Governor of Virginia and Diplomat
Out of office, Monroe returned to practicing law in Virginia until elected governor there as a Republican, his first term serving from 1799 to 1802. He was reelected Virginia's governor four times. He called out the state militia to suppress Gabriel's Rebellion. Gabriel and 26 other enslaved people who participated were all hanged for treason.

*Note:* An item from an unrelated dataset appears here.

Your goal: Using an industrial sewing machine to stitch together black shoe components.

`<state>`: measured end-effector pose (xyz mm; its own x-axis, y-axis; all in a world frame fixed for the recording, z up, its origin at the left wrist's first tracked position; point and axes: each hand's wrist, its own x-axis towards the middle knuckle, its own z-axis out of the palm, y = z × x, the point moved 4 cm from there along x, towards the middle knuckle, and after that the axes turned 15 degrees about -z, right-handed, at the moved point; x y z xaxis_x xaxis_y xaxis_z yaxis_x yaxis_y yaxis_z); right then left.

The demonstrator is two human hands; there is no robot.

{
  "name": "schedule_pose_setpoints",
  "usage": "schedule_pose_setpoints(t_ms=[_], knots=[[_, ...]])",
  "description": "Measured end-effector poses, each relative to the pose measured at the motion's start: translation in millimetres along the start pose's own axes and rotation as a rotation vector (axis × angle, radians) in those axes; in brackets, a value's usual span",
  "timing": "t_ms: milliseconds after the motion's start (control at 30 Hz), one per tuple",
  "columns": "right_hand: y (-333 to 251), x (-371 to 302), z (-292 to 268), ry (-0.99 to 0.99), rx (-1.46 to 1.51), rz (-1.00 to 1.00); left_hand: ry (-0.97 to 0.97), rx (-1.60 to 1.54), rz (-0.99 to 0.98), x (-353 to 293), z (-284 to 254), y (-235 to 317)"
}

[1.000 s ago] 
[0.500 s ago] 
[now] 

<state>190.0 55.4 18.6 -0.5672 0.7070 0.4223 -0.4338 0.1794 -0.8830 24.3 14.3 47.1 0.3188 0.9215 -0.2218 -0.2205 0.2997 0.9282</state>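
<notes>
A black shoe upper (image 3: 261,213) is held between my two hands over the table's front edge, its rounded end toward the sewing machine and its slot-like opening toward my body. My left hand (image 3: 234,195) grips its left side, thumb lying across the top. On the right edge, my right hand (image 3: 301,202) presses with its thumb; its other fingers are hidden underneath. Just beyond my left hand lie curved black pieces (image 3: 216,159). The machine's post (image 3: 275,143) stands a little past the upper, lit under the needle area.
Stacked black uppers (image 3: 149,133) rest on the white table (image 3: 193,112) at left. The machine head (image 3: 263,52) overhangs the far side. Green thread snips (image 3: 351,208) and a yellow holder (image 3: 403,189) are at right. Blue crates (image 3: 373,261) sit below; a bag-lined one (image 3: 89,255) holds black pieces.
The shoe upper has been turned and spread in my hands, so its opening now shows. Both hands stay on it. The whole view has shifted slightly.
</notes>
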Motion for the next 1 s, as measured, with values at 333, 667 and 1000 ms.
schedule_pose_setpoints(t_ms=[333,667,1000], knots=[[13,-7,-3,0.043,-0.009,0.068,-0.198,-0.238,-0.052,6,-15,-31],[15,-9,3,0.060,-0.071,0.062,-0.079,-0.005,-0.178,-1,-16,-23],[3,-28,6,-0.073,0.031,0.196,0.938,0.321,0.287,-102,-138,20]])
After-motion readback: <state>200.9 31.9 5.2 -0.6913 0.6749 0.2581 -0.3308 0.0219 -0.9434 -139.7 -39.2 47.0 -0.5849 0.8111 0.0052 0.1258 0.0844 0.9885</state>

President Jefferson sent Monroe to France to assist Robert R. Livingston to negotiate the Louisiana Purchase. Monroe was then appointed Minister to the Court of St. James (Britain) from 1803 to 1807. In 1806 he negotiated a treaty with Britain, known as the Monroe–Pinkney Treaty. It would extend the Jay Treaty of 1794 which had expired after ten years; Jefferson had fought the Jay Treaty intensely in 1794–95 because he felt it would allow the British to subvert American republicanism. The treaty had produced ten years of peace and highly lucrative trade for American merchants, but Jefferson was still hostile. When Monroe and the British signed a renewal in December 1806, Jefferson decided to reject it, and not submit it to the Senate. Although the new treaty called for ten more years of trade between the U.S. and the British Empire, and gave American merchants certain guarantees that would have been good for business, Jefferson refused to give up the potential weapon of commercial warfare against Britain and was unhappy that it did not end the hated British practice of impressment of American sailors. Jefferson did not attempt to obtain another treaty, and as a result, the two nations moved from peace toward the War of 1812.